Abstract
Simple, fast and effective fiber identification can help consumers purchase their desired apparel and help the industry conduct large-scale textile testing. This paper presents a transformer architecture incorporating convolutions to recognize fibers in textile surface images, which meets the above requirements. Firstly, a convolution operation is performed on textile images to pick up overlapping patches as tokens and the linear projections in transformer encoders are replaced by depth-wise separable convolutions to extract the fiber representations. Secondly, the multi-head cross-attention module enables each label embedding to be compared with features at each spatial location to locate and pool the corresponding fiber characteristics. Finally, a simplified asymmetric loss is introduced to further purify the extracted fiber features. Experiments demonstrate that the proposed approach provides a significant improvement in fiber identification accuracy over both state-of-the-art multi-label classification frameworks and fiber identification architectures.
Keywords
With the pursuit of a high quality of life, consumers are increasingly concerned about the comfort and functionality of garments, such as skin-friendliness, wicking properties and sun protection.1–3 The attributes of apparel are closely associated with the types of raw fibers. 4 , 5 Clothes of 100% cotton have superior softness, moisture absorption and skin-friendliness, yet are prone to wrinkling. Clothing of 100% polyester provides excellent durability, sun protection and drapability, but poor water vapor permeability. Fabrics with various mixing ratios of cotton and polyester fibers have different properties. 6 , 7 Therefore, simple and efficient identification of textile components can help consumers get their desired products.

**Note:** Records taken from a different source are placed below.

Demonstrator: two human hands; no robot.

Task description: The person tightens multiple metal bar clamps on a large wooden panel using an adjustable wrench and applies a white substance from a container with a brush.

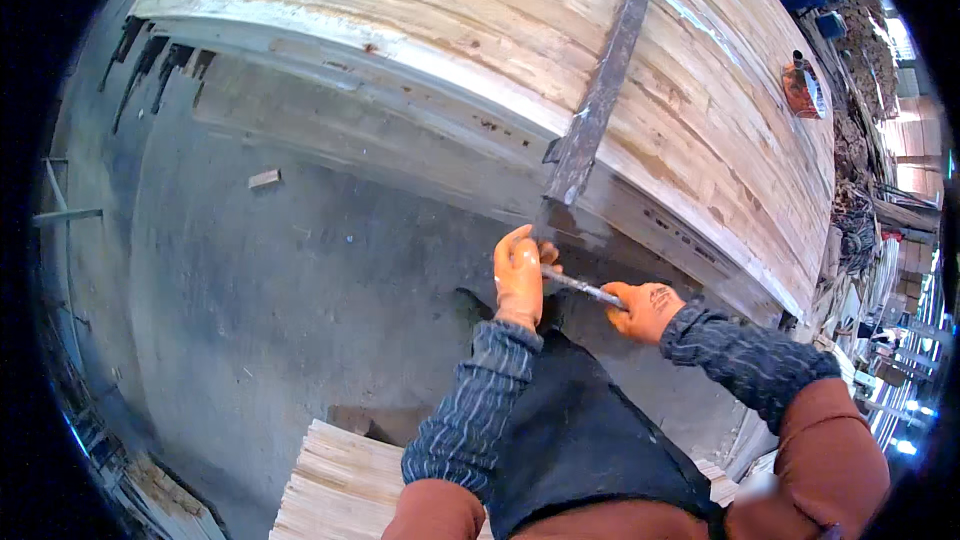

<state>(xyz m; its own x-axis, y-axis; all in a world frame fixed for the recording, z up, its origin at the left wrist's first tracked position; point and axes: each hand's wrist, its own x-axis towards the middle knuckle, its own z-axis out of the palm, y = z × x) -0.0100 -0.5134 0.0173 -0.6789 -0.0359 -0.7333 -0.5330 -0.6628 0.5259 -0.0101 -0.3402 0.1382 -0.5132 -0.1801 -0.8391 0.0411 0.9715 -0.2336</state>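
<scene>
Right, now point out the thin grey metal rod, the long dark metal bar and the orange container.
Thin grey metal rod (584, 286), head view: mid-shaft.
Long dark metal bar (613, 70), head view: middle of its upper face.
Orange container (799, 95), head view: its outer side.

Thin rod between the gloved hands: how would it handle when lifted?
Likely stiff: the rod runs straight between the left hand and the right hand. Probably heavy for its slimness, given its grey, metal-looking surface. It might roll if set down, being slender, but its cross-section is hard to make out.
</scene>
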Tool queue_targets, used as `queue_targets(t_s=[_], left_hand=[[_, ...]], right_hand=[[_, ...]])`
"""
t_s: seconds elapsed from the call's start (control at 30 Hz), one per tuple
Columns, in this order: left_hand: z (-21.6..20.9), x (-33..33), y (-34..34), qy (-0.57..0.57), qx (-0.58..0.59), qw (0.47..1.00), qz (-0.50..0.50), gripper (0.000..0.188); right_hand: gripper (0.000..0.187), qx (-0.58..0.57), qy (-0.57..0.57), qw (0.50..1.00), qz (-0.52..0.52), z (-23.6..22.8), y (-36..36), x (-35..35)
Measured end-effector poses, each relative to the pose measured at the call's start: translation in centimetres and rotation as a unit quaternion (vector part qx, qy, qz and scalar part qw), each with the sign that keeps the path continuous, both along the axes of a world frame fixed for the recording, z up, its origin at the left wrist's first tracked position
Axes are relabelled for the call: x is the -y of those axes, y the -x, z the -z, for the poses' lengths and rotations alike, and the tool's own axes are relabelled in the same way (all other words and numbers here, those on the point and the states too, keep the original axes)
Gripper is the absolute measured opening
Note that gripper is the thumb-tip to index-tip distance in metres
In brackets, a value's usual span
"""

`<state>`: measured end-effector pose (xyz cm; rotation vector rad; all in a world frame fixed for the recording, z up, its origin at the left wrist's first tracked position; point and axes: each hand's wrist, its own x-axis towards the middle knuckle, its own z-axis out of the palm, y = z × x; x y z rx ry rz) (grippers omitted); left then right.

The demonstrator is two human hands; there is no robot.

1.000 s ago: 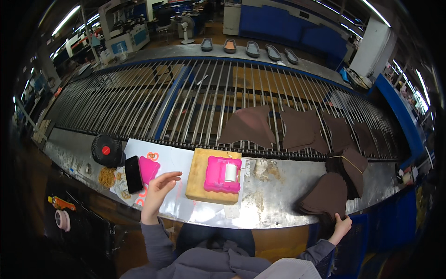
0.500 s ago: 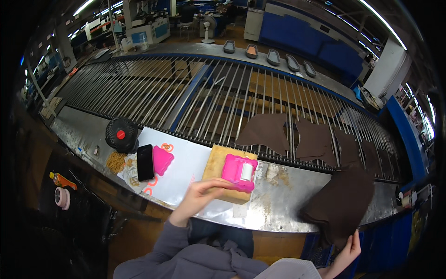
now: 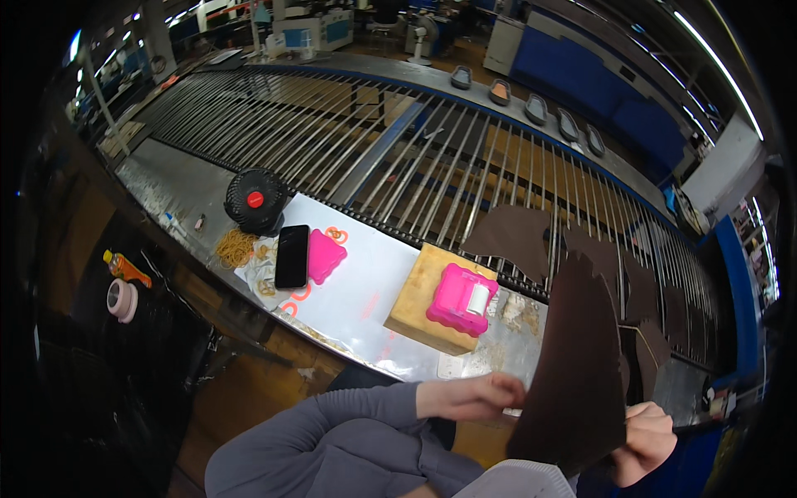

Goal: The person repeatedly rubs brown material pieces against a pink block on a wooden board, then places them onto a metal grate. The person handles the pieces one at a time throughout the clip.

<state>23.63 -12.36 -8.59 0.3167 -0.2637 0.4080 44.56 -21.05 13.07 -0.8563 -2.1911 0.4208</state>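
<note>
My right hand (image 3: 647, 440) grips the edge of a raised stack of dark brown cut sheet pieces (image 3: 573, 373), which stands tilted in front of me. My left hand (image 3: 481, 397) is at the stack's left edge, its fingers curled; what they hold, if anything, is hidden. Behind the raised stack lie more brown pieces (image 3: 652, 353) with a thin tan band across them. A pink box with a clear window and a white roll (image 3: 463, 300) sits on a wooden block (image 3: 417, 297), left of my hands.
Flat brown pieces (image 3: 510, 239) lie on the roller conveyor (image 3: 332, 149) beyond the metal ledge (image 3: 170, 187). To the left are a black fan (image 3: 253, 203), a phone (image 3: 292, 257), a pink scalloped plate (image 3: 326, 256) and rubber bands (image 3: 237, 249). Shoe-shaped trays (image 3: 535, 109) line the far side.
My left hand has left the pink box and moved right to the brown stack. My right hand has lifted the stack upright off the ledge. The view has shifted right.
</note>
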Motion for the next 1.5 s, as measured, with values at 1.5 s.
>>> queue_targets(t_s=[1.5], left_hand=[[-7.1, -15.2, 18.9, -0.677, -0.406, 0.377, -0.485, 0.034]], right_hand=[[0.029, -0.025, -0.017, 0.993, 0.117, 20.2, 5.3, -19.3]])
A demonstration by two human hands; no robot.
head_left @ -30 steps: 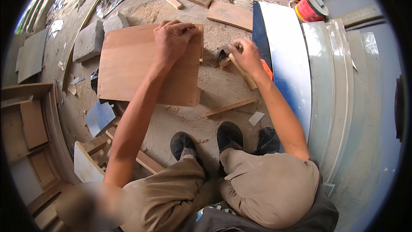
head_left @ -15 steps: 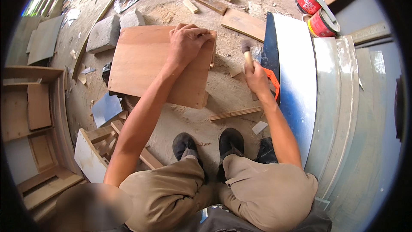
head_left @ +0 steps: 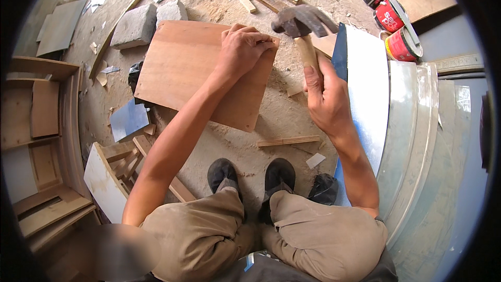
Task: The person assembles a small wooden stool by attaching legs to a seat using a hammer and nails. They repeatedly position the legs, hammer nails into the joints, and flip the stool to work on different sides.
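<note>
Your right hand wraps the hammer, raised just right of the board; expect it rigid and head-heavy, best held low. Your left hand pinches narrow at the board's far right corner, contents hidden; the board looks stiff, fairly light, best steadied by its edge.

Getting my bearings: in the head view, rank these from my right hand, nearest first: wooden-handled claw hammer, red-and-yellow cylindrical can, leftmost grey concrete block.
1. Claw hammer: in the right hand.
2. Red-and-yellow can: upper right.
3. Grey concrete block: upper left.
</note>
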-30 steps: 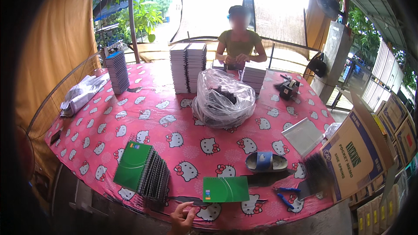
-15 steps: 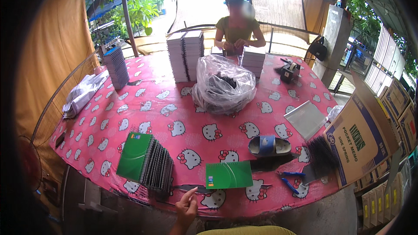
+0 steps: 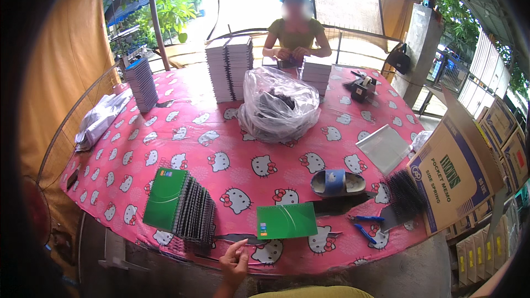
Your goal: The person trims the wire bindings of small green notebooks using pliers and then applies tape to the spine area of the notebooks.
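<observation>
My left hand (image 3: 234, 262) is at the table's front edge, fingers loosely bent with the index finger stretched out. Nothing shows in it. Just right of it lies a green notebook (image 3: 287, 221) with its coil binding along the far side. A stack of green-covered coil notebooks (image 3: 190, 209) stands to the left, tilted, with the coils facing out. Only my right forearm (image 3: 490, 287) shows at the lower right rim; the right hand is out of sight. Blue-handled pliers (image 3: 365, 227) lie right of the single notebook, near black coils (image 3: 407, 196).
A blue slipper (image 3: 338, 182) sits behind the pliers. Mid-table is a clear plastic bag (image 3: 279, 105) of black coils. Notebook stacks (image 3: 229, 69) stand farther back, where a co-worker (image 3: 298, 33) sits with hands together. A cardboard box (image 3: 455, 174) leans at the right edge.
The whole view has shifted slightly, moving the table's things a little left in the picture. My left hand stays by the table's edge. The co-worker's hands have moved slightly.
</observation>
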The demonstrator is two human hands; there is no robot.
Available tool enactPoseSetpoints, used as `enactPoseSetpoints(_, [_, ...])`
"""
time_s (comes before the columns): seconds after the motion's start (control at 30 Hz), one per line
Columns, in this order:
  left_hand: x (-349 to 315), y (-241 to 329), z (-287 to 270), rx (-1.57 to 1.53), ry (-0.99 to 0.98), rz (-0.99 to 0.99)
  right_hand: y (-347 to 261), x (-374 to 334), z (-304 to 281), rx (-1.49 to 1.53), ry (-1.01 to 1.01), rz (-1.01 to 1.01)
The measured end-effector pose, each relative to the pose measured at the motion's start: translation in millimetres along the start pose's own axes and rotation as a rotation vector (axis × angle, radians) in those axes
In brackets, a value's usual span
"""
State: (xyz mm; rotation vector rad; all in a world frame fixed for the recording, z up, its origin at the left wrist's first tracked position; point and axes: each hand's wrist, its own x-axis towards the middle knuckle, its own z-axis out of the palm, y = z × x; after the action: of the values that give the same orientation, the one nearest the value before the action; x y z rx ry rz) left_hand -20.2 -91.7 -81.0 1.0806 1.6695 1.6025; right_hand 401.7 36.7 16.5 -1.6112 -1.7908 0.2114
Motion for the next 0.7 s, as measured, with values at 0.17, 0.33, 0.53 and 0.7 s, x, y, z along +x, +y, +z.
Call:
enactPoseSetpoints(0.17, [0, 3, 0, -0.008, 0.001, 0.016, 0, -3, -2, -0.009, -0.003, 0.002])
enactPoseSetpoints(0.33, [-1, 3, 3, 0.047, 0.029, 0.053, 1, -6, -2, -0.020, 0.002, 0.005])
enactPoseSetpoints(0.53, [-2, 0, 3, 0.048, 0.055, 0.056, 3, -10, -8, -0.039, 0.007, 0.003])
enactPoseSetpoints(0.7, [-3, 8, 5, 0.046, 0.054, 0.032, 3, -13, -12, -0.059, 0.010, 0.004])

The most common fiber identification methods are burning fibers, testing solubility, the staining test, microscope observation and photo discrimination.8–11 They are widely used by various research units and fiber identification institutions because of their high accuracy in specific environments. All of these techniques, however, necessitate tearing textiles to collect fiber samples. In addition, they have drawbacks such as long testing times, high appraisal environmental requirements, strong human impact and an inability to conduct large-scale rapid fiber recognition.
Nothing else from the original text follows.